Мотыга, словно вопросительный знак, так и осталась торчать в стволе дерева.
– Думаю, сегодня он напьется до чертиков, – заметил католический романист.
Действия Хадзимэ спасли меня от полного отчаяния. Я вновь ощутил прилив жизненных сил. Ничего страшного не случится, если призраки Камакуры не захотят принять меня в свой кружок.
– Печальный день, – сказал Кавабата.
– Он принес нам разочарования, – поддержал его бывший политик и, взглянув на меня, добавил? – Молодые люди не готовы испытать это чувство.
– Мы пережили историческую ошибку, – сказал я, не в силах больше сдерживаться. – Дело в том, что цинизм легковесен как перышко. Молодежь быстро забывает и его, и печаль. Что касается меня…
Я вдруг замолчал.
– Прошу вас, продолжайте, – промолвил философ-кантианец. Я упорно молчал.
– Я чувствую себя ужасно старым, – со вздохом заметил Кавабата, – я не верю в будущее. Как вы думаете, мы выздоровеем когда-нибудь? Лично я не могу ответить на этот вопрос.
– Мой отец уверяет, что экономика скоро встанет на ноги и станет более здоровой, чем прежде, – сказал я.

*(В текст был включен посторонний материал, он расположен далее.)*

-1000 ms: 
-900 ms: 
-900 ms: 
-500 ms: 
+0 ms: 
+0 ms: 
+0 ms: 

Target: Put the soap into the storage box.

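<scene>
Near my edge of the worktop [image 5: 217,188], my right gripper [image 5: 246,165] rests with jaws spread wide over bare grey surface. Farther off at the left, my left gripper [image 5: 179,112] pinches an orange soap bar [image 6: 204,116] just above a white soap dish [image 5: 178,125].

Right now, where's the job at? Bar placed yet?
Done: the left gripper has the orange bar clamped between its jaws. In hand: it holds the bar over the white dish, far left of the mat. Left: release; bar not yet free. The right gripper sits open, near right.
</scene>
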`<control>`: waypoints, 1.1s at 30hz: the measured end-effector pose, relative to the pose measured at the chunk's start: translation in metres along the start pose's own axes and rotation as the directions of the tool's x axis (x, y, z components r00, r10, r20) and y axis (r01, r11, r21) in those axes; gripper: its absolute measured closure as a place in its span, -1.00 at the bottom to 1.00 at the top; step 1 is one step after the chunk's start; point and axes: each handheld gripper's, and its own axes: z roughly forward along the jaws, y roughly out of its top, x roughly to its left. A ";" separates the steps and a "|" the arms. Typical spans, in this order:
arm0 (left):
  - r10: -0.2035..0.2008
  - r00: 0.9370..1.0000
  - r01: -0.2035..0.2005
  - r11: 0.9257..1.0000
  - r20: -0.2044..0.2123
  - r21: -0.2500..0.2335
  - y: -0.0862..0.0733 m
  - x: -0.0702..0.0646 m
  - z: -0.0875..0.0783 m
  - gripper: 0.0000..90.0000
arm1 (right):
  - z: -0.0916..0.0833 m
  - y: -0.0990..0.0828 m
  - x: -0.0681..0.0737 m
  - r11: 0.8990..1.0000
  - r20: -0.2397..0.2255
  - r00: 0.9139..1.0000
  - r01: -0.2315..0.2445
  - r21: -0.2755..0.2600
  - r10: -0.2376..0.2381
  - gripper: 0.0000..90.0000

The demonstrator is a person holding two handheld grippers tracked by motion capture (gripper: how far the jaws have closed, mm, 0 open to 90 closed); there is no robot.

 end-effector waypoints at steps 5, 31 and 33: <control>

– Похвальный оптимизм, – сухо заметил бывший политик.
– Но вы не договорили, Мисима-сан, – напомнил мне кантианец. – Вы сказали «что касается меня» и замолчали.
– Я хотел сказать, что для меня между опытом и действительностью существует непреодолимая пропасть.
– Пожалуйста, объясните, что вы подразумеваете под этой странной оппозицией. Каковы, по-вашему, различия между опытом и действительностью? – с интересом спросил философ, заинтригованный моими словами.
Я вкратце рассказал им о том, как работал на авиазаводе «Накадзима», больше занимаясь переводом пьесы Йейтса, нежели делом.